Copy the closing run of lines, from the one with "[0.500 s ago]" through the last line of the listing, exactly and without any pictures.

GIVEN INFORMATION —
>>>

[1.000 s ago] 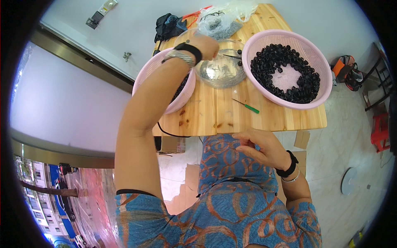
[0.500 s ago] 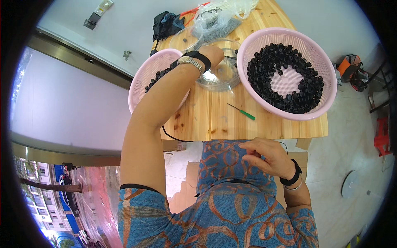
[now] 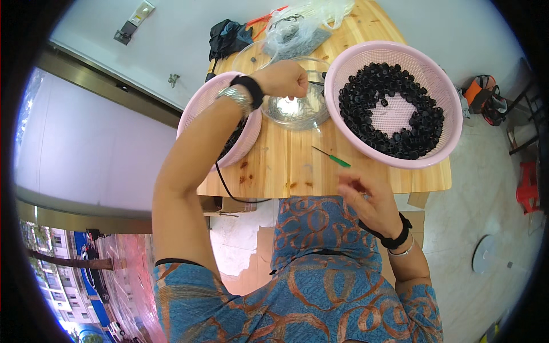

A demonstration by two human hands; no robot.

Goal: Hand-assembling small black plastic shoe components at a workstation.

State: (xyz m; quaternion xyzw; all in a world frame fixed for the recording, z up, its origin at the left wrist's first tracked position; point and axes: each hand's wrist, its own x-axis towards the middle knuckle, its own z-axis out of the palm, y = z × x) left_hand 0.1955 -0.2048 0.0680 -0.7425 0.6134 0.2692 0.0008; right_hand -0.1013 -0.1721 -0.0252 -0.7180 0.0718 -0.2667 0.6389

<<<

ANSWER BELOW —
[0.500 s ago] 
[now] 

A demonstration by two human hands; no robot.

Goal: Hand-assembling small black plastic shoe components at a workstation.

State: (xyz m; quaternion xyzw; all in a world frame fixed for the recording, z up, its origin at the left wrist's first tracked position; point and axes: each hand's wrist, its own x-axis towards the middle knuckle, its own z-axis out of the palm, y = z × x) left_hand 0.1955 -0.2048 0.0680 -0.7425 0.6134 0.2692 0.0008; right_hand -0.1013 -0.1721 -0.0252 -0.7180 0.0718 -0.2667 0.6389

The answer given here is complete.